Kaoru Takahashi first worked at the plant more than 40 years ago when she was still a teenager. In her twenties, she did another stint, removing rust spots from car bodies during production.
She no longer works there, but said she knows people who do.
"I feel really bad for the workers who have families and children, who bought houses and have mortgages to pay," she said.
"Subcontractors will also have a hard time," she added, rattling off the sorts of service workers reliant on the factory for their livelihoods: rubbish collectors, cafeteria workers, cleaners.
Akio Kamataki, 72, runs a bustling "tachinomiya" (standing bar) near the station. It has been in business at the same spot since 1925, first as a ceramics shop and later as a general store.

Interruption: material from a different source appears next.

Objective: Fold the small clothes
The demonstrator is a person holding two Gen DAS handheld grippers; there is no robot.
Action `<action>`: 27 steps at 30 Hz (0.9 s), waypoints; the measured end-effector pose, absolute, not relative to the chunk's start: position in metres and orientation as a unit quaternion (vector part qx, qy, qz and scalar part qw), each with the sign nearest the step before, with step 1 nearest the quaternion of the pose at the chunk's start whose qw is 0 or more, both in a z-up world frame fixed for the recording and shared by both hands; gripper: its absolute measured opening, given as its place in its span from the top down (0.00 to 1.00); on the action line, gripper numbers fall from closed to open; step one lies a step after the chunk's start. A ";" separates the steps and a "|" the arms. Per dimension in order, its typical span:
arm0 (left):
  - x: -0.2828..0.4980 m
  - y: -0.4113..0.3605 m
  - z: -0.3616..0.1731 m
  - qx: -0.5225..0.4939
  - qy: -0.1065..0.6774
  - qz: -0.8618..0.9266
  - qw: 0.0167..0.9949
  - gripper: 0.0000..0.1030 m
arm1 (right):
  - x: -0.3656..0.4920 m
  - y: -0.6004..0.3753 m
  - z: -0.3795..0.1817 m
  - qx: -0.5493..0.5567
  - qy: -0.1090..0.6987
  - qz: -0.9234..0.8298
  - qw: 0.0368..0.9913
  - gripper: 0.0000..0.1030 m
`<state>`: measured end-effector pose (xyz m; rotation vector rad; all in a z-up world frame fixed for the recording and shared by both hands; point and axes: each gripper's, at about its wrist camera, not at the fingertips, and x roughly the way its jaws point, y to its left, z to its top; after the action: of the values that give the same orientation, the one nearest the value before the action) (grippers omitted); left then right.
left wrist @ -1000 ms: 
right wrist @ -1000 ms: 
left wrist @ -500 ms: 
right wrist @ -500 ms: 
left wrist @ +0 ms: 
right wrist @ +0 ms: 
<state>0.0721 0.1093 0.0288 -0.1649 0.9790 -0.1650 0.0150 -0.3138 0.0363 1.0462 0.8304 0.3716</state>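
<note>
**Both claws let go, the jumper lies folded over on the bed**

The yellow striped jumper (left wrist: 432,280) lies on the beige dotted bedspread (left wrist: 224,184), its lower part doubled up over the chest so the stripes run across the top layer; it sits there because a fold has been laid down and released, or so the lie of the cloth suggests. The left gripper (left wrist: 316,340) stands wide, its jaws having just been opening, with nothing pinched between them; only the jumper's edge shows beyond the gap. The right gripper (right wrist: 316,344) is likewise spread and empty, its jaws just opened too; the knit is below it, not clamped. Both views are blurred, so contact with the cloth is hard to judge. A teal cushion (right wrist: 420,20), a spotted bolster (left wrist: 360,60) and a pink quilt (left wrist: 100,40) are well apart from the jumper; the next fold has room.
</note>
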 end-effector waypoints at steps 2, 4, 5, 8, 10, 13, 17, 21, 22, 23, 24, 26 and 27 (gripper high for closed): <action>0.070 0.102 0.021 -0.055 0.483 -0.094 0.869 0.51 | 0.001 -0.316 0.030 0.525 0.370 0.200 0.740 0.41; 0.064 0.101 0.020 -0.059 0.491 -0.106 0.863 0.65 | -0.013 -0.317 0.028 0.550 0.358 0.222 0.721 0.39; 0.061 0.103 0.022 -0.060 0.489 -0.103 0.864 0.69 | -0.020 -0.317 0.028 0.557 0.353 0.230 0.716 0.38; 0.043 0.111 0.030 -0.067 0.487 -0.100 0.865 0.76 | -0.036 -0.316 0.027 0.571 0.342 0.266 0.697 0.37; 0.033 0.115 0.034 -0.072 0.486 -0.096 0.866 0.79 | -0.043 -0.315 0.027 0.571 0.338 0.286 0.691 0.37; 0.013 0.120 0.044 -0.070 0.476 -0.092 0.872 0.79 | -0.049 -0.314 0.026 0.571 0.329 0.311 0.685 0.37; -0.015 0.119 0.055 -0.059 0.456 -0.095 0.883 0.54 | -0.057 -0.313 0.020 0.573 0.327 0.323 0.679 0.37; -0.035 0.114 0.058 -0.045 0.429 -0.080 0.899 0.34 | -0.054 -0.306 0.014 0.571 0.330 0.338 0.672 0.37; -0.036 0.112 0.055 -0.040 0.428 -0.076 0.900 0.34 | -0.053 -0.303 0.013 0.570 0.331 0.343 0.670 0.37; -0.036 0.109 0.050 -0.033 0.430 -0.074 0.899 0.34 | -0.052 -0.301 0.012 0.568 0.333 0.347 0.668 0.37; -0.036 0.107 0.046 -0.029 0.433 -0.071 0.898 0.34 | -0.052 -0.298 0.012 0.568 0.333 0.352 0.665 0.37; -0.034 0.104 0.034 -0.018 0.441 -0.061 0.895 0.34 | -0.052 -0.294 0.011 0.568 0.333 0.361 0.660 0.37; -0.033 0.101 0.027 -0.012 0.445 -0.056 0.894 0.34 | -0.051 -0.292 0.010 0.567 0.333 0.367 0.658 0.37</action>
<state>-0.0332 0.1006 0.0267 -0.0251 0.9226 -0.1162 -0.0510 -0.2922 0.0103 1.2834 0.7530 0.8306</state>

Kamataki likes to quip it is older than Nissan.
"The Oppama factory is a source of pride" for locals, he said. "I still buy Nissan cars and I like them. I haven't driven other brands recently, but I like Nissan's brakes - the way they respond."
Decades ago, the Oppama plant would be mentioned in elementary school textbooks, he said.
Kamataki had expected to close down for good in March because of the redevelopment project around the station area. But the project has since been pushed back.
"Now I wonder which will close first," he said, with a grim laugh. "The Nissan plant or my bar."